Psikolog Forensik: Fokus pada Kasus Kekerasan Seksual Dokter PPDS Unpad, Bukan Kelainan Seksual
IVOOX.id – Kasus kekerasan seksual yang dilakukan oleh Priguna Anugerah Pratama (31 tahun) dokter peserta Program Pendidikan Dokter Spesialis (PPDS) Universitas Padjadjaran (Unpad) di Rumah Sakit Hasan Sadikin (RSHS) Bandung terus menuai perhatian publik. Ahli Psikologi Forensik, Reza Indragiri Amriel, menilai bahwa pendekatan aparat penegak hukum dalam menangani kasus ini justru berpotensi melenceng dari substansi utama perkara yakni kekerasan seksual tanpa persetujuan korban.
Reza mengkritisi narasi yang berkembang di publik, termasuk kemungkinan adanya gangguan seksual seperti somnofilia yang disematkan pada pelaku.

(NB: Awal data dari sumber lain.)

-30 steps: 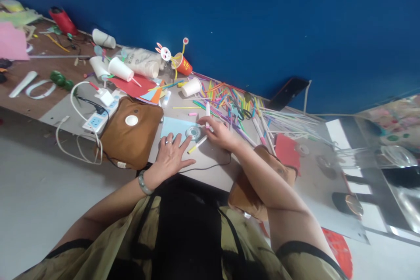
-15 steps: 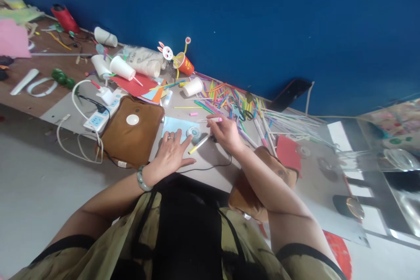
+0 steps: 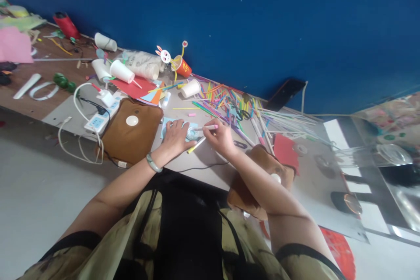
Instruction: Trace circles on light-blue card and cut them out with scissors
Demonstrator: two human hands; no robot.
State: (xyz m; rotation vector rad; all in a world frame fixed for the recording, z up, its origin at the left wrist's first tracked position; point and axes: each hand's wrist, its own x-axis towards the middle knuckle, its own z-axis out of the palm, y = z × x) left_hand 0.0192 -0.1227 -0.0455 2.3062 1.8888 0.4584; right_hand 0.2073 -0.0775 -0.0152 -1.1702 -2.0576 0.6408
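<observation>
My left hand lies flat, fingers spread, on a light blue sheet of paper. Beside its thumb and forefinger, a round clear thing like a roll of tape rests on the sheet. Pinched in my right hand is a white marker with a pink end, its other end pointing left at the roll; I cannot tell whether the tip touches. A white marker with a yellow end lies just below the roll. Above the sheet lies a small pink cap.
Many coloured sticks are strewn behind my right hand, with dark scissors among them. To the left are a brown pouch, a power strip and paper cups. Another brown pouch sits under my right forearm.
My right hand has moved slightly left and down with the marker, bringing its far end to the roll. My left hand has shifted a little up and right, nearer the roll.
</observation>
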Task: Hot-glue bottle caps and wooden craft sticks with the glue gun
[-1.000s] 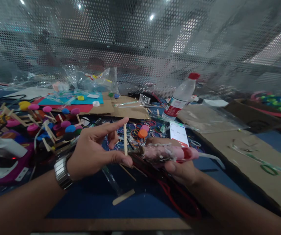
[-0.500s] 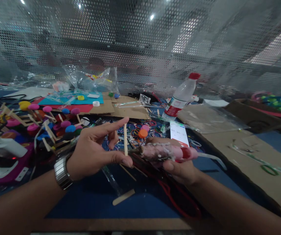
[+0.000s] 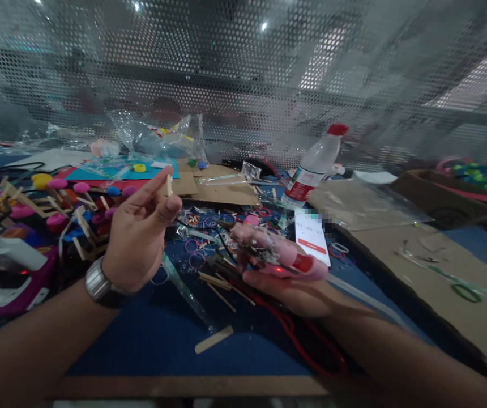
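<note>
My left hand [image 3: 137,232], with a metal watch on its wrist, is raised above the table and pinches a short wooden stick [image 3: 169,184] between thumb and fingers. My right hand [image 3: 288,286] lies palm up lower right and grips a pink glue gun [image 3: 275,252] crusted with dried glue, its nozzle pointing left and away from the stick. The two hands are apart. Loose wooden sticks [image 3: 216,283] and coloured rubber bands [image 3: 192,246] lie on the blue table surface between and beneath them.
Stick-and-bottle-cap models [image 3: 77,209] crowd the left. A phone [image 3: 311,241] lies lit beside a plastic bottle [image 3: 314,167] with a red cap. Cardboard sheets [image 3: 430,260], plastic bags [image 3: 158,139], a red cord [image 3: 298,343] and a perforated screen [image 3: 243,73] surround the work area.
My left hand has lifted the stick up and to the left, away from the glue gun's nozzle. My right hand has tilted the glue gun and drawn it slightly lower.
</note>
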Available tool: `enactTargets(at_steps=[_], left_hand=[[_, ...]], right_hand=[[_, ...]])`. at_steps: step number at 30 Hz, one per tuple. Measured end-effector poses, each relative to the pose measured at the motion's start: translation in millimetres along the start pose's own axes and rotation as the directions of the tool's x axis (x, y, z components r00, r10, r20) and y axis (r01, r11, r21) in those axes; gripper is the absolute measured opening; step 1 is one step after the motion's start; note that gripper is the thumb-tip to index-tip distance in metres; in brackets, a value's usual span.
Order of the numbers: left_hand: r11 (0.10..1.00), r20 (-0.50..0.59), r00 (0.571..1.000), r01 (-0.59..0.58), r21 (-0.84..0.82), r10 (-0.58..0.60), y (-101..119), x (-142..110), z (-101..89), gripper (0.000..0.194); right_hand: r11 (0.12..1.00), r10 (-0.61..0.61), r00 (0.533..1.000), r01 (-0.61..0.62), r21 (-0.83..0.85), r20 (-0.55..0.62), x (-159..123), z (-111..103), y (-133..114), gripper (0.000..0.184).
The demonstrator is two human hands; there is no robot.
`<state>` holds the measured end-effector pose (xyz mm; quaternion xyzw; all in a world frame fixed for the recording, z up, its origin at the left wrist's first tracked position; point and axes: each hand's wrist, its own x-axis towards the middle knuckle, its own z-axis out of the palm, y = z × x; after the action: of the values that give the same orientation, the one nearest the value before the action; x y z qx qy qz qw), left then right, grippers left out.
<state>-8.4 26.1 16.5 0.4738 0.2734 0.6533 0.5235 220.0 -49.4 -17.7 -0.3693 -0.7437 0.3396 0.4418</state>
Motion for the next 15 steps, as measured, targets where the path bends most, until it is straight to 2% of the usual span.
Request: enactTargets(at_steps=[3, 7, 9, 12, 15], left_hand=[[0.999, -0.059, 0.998, 0.022, -0.049, -0.025, 1, 5, 3.3, 0.048], [0.999, -0.098, 0.995, 0.019, -0.048, -0.023, 3, 10, 1.4, 0.045], [0.999, -0.094, 0.996, 0.002, -0.043, -0.006, 5, 14, -2.1, 0.045], [0.999, -0.073, 0.997, -0.034, -0.005, 0.033, 10, 21, -7.4, 0.042], [0.997, -0.101, 0.992, -0.073, -0.009, 0.072, 14, 25, -8.8, 0.036]], right_hand=[[0.995, 0.095, 0.995, -0.096, 0.017, 0.043, -1, 6, 3, 0.057], [0.98, 0.196, 0.978, -0.193, -0.044, 0.071, -1, 10, 4, 0.05], [0.98, 0.174, 0.979, -0.161, -0.118, 0.106, 0, 10, 5, 0.045], [0.973, 0.06, 0.988, -0.027, -0.228, 0.14, 2, 11, 7, 0.037], [0.938, -0.017, 0.988, 0.069, -0.339, 0.155, 5, 14, 7, 0.028]])
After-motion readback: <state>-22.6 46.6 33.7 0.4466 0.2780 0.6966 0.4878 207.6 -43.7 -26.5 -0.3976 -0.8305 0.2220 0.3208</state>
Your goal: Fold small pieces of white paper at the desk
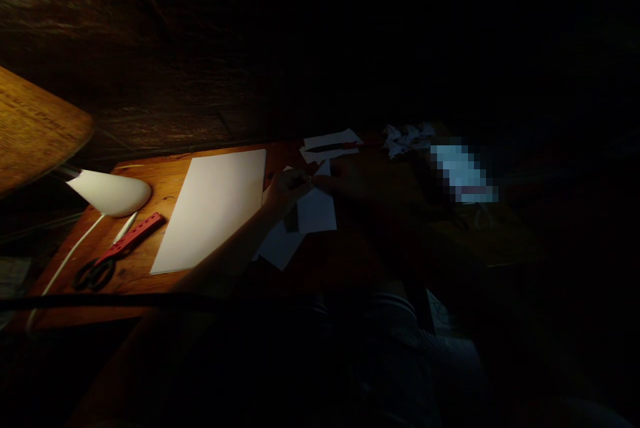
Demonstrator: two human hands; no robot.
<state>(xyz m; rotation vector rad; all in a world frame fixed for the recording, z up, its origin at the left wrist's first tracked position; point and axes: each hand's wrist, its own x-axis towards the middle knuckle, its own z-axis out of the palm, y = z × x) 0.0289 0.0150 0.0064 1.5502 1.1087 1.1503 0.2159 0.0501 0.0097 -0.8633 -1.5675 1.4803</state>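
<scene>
A small white sheet of paper (319, 209) is pinched at its upper edge between my two hands, above the table. My left hand (289, 185) has its fingers closed at the sheet's upper left. Darker and partly lost in shadow, my right hand (343, 181) grips the upper right corner with bent fingers. Under the held sheet, toward me, another white paper piece (283, 249) lies on the wooden table (367, 241). To the left of my left hand rests a large stack of white paper (215, 205), partly covered by my forearm.
White paper strips (331, 141) lie behind my hands, with several folded paper shapes (406, 140) to their right. A blurred bright screen (463, 173) stands farther right. At left are a white lamp base (113, 193), black-handled scissors (95, 275), a red slotted object (133, 236) and a cord (70, 251).
</scene>
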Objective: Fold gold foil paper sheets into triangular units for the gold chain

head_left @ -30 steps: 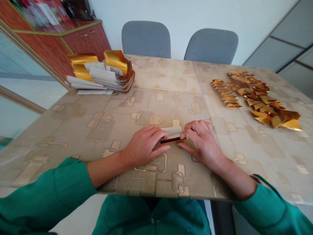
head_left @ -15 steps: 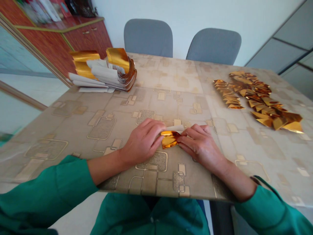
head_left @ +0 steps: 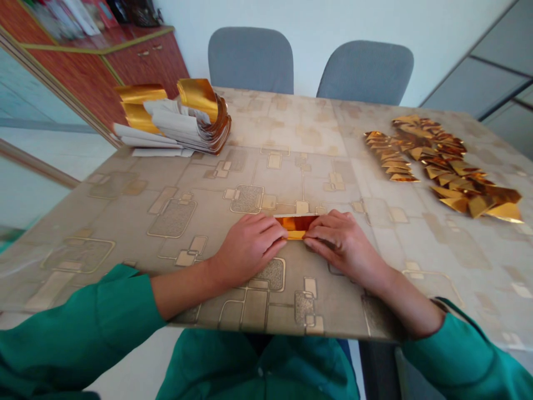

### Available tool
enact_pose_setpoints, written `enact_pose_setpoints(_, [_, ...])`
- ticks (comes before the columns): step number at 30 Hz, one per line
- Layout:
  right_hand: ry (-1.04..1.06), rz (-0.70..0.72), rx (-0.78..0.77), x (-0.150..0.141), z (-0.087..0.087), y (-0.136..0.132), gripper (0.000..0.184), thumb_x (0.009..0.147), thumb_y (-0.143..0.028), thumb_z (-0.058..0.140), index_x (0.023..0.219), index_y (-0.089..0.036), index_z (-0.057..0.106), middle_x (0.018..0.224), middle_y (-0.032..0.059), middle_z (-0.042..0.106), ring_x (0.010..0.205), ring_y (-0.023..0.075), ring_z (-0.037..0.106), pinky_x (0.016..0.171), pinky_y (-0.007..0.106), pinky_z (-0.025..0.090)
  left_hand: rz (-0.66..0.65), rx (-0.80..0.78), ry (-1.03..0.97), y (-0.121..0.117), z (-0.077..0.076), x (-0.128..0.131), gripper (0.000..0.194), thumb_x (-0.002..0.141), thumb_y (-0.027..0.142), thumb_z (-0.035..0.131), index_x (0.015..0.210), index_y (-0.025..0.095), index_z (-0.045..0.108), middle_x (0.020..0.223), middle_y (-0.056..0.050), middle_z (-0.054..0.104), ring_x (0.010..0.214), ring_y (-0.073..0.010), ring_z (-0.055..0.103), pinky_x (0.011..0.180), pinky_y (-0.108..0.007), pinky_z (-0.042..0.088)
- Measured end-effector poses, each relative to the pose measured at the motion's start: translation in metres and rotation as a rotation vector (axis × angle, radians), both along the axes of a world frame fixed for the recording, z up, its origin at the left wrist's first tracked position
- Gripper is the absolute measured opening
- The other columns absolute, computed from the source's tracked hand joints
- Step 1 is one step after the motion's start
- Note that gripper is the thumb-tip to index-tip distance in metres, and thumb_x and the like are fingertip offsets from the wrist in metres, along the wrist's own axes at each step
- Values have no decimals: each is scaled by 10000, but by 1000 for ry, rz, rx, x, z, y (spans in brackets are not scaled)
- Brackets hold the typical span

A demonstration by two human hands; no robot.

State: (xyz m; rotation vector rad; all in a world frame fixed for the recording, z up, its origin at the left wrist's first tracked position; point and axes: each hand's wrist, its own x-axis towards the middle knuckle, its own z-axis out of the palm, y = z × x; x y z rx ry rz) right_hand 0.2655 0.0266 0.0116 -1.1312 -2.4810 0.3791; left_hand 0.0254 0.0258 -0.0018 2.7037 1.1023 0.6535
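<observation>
Between my two hands a sheet of gold foil paper (head_left: 296,224) is stretched low over the tabletop, its near edge folded into a narrow strip and a pale edge showing at the back. My left hand (head_left: 253,244) pinches its left end, thumb and fingers together. The right end is pinched by my right hand (head_left: 343,239), fingers curled and thumb in front. Parts of the sheet under the fingers are hidden.
A patterned cloth covers the table (head_left: 233,172). At the back left lies a stack of gold and white paper sheets (head_left: 183,125). Folded gold foil pieces (head_left: 441,161) sit in rows on the right. Two grey chairs (head_left: 252,58) stand behind the table.
The foil paper, crumpled and curved before, is now drawn flat into a straight strip with a folded near edge. My left hand has come down slightly and both hands hold the ends.
</observation>
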Motion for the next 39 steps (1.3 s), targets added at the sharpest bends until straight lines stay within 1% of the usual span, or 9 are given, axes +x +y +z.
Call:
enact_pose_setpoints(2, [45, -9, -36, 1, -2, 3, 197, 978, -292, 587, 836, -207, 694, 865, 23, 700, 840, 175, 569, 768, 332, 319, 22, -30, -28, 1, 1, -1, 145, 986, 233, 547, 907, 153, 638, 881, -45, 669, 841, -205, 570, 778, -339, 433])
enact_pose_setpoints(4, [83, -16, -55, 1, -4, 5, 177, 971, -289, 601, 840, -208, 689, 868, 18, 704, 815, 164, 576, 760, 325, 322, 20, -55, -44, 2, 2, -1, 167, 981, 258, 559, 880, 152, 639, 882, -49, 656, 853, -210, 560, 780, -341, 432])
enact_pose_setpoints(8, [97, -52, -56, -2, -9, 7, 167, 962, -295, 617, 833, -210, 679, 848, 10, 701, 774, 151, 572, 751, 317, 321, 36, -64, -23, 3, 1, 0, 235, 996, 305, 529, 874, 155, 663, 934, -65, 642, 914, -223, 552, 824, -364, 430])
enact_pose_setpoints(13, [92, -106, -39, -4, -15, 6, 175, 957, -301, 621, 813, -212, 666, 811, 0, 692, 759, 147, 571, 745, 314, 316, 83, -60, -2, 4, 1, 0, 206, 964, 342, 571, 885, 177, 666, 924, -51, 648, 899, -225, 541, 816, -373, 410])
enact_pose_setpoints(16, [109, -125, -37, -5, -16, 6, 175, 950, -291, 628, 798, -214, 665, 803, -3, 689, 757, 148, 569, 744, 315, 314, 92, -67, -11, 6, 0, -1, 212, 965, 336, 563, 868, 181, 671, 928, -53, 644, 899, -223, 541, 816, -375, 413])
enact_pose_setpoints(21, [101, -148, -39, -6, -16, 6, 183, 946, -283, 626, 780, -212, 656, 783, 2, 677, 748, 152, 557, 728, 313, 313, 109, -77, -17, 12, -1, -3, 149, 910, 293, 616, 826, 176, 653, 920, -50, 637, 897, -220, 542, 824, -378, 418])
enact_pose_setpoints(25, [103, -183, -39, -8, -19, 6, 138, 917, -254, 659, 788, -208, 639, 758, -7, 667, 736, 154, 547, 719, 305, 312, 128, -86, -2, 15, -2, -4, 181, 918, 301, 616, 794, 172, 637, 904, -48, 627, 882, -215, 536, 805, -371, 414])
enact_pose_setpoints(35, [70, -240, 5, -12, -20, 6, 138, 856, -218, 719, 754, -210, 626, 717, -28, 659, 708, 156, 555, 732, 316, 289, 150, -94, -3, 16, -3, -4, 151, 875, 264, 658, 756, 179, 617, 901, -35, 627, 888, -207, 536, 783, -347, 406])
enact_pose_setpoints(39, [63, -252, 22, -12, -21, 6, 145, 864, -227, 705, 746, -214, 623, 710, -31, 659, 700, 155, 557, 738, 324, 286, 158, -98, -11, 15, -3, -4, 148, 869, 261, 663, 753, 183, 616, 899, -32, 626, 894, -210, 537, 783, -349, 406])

Menurutnya, dugaan semacam itu justru bisa membuka peluang untuk meringankan hukuman pelaku, padahal seharusnya hukum fokus pada unsur kekerasannya.

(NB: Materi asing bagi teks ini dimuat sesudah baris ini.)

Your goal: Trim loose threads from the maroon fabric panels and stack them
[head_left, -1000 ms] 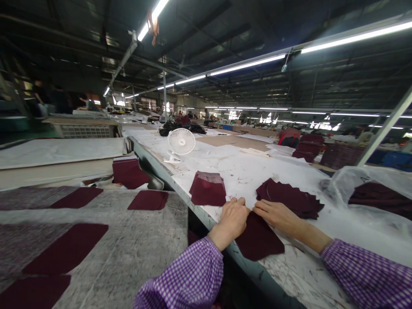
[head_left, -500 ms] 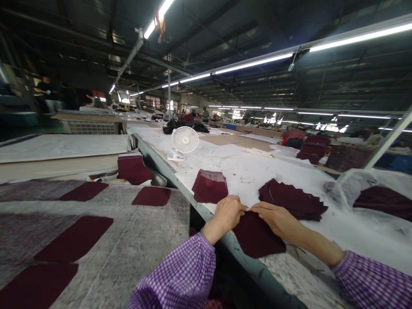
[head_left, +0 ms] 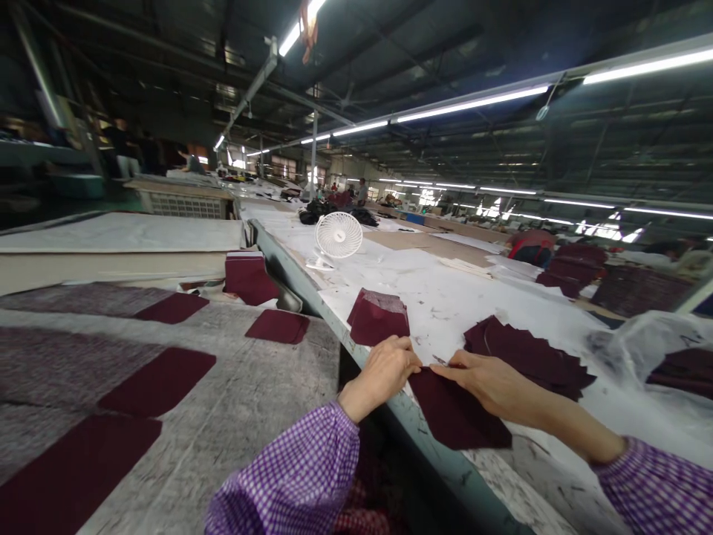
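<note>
A dark maroon fabric piece (head_left: 460, 412) lies at the edge of the white table, its near corner over the rim. At its far left corner, my left hand (head_left: 384, 371) pinches the cloth edge. My right hand (head_left: 490, 383) rests along the far edge, thumb and fingers pressed close on the cloth near the left fingertips. Just beyond my left hand stands a neat stack of maroon pieces (head_left: 377, 319). A fanned pile of maroon pieces (head_left: 526, 353) lies beyond my right hand.
A white fan (head_left: 338, 235) stands farther up the table. To the left, a lower grey surface (head_left: 239, 401) holds several maroon pieces (head_left: 159, 381); a gap separates it from the table. A clear plastic bag (head_left: 629, 342) with dark cloth lies right. People stand far off.
The view has turned slightly left, so things sit farther right. My right fingers have slid a little apart from the left ones along the fabric edge; both hands stay on the cloth.
</note>
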Tool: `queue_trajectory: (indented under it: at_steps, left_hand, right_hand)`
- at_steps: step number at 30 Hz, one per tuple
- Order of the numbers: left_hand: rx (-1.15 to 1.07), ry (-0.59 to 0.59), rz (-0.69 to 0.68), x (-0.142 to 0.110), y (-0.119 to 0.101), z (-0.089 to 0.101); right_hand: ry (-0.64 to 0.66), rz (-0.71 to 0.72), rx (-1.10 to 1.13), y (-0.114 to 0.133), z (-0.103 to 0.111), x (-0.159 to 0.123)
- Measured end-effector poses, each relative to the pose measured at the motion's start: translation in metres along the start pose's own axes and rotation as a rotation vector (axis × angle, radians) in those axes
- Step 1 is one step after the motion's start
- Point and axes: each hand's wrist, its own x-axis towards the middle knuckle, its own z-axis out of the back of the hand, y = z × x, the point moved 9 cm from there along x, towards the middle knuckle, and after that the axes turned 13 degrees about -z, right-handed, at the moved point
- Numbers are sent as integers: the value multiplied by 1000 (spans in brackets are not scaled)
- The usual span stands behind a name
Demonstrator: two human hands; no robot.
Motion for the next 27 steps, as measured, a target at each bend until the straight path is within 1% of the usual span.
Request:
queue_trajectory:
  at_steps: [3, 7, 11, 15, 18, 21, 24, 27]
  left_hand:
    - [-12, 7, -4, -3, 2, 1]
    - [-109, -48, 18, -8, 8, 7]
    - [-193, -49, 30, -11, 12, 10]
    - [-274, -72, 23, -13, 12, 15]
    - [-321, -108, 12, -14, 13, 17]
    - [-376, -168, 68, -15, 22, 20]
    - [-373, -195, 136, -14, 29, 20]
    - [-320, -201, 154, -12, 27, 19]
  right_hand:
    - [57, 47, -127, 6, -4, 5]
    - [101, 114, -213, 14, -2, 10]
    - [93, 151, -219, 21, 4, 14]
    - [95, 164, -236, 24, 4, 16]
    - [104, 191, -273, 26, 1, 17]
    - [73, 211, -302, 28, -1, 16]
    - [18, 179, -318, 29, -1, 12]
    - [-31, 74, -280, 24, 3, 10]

“Coba tanya ke P: pada momen apa dia pertama kali tertarik secara seksual pada target? Dia pertama kali bernafsu pada target ketika target sedang melakukan apa?” ujar Reza dalam pernyataan yang diterima ivoox.id Minggu (13/4/2025), menyinggung bahwa kunci dari kejahatan ini adalah niat dan tindakan kekerasan yang dilakukan secara sadar oleh pelaku.

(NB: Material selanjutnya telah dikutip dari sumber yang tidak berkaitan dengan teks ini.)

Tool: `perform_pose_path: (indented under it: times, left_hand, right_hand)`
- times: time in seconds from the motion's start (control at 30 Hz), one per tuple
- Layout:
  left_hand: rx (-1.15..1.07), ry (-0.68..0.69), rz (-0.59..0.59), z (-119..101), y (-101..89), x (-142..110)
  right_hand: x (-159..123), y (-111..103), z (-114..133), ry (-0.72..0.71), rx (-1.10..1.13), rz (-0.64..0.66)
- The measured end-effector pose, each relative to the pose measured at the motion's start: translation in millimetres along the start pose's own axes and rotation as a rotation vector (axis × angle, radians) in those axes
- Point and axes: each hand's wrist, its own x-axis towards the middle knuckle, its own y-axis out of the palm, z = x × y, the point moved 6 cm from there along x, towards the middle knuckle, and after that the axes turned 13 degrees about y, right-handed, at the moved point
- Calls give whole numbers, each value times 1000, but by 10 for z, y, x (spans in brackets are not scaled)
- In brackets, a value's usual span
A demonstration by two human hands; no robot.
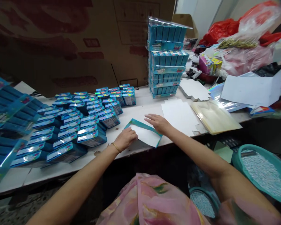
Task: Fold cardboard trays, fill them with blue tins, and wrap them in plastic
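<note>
A shallow cardboard tray (144,135), white inside with teal edges, lies at the table's front edge between my hands. My left hand (126,139), a bangle at its wrist, has its fingers curled closed on the tray's near left side. My right hand (158,122) is at the tray's far right side, palm down with fingers stretched out and apart. Left of the tray stand rows of small blue boxes (89,112) with shiny tops. Flat white cardboard blanks (179,115) lie just right of my right hand.
Wrapped packs of blue boxes (167,59) form a tall stack behind; more packs (11,109) stand far left. Clear plastic sheets (215,117) and bags (248,56) lie on the right. Two teal basins (239,162) of small wrapped pieces sit below the table. A large carton (84,40) stands behind.
</note>
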Motion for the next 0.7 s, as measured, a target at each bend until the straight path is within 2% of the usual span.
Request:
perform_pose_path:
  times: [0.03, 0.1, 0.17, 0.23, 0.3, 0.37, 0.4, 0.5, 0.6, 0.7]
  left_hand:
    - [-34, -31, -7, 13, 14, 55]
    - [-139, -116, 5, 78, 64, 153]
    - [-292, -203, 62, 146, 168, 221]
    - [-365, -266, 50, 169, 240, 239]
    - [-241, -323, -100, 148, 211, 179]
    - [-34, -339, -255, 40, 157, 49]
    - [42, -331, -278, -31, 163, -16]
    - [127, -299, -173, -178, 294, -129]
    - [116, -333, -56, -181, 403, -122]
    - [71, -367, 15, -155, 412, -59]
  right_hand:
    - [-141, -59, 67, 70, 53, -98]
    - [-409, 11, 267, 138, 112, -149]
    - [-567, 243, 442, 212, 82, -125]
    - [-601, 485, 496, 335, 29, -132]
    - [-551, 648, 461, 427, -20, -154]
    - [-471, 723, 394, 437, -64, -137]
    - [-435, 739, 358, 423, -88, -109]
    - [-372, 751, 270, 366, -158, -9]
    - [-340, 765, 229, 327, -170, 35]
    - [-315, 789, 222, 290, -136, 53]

Somnofilia, kata Reza, adalah kelainan seksual di mana pelaku merasa terangsang oleh orang yang berada dalam keadaan tidak sadar. Ia menjelaskan, “Somnofilia mirip dengan nekrofilia, yakni keterangsangan seksual pada manusia yang tengah berada dalam kondisi pasif atau tidak sadar. Nekrofilia, pada mayat. Somnofilia, pada orang bernyawa,” ujarnya.
Namun, menurut Reza, alur tindakan Priguna menunjukkan bahwa ia sebenarnya tidak tergolong pengidap somnofilia. Dari pemberitaan yang beredar, pelaku diduga menggunakan bius untuk membuat korban kehilangan kesadaran sebelum melakukan aksi bejatnya. Artinya, keterangsangan pelaku terjadi saat korban masih sadar.
“Alur perilaku sedemikian rupa menunjukkan bahwa P sudah mengincar target, artinya sudah mengalami keterangsangan seksual ketika si target berada dalam keadaan sadar. Dengan kata lain, keterangsangan seksual P mirip dengan orang kebanyakan,” kata Reza.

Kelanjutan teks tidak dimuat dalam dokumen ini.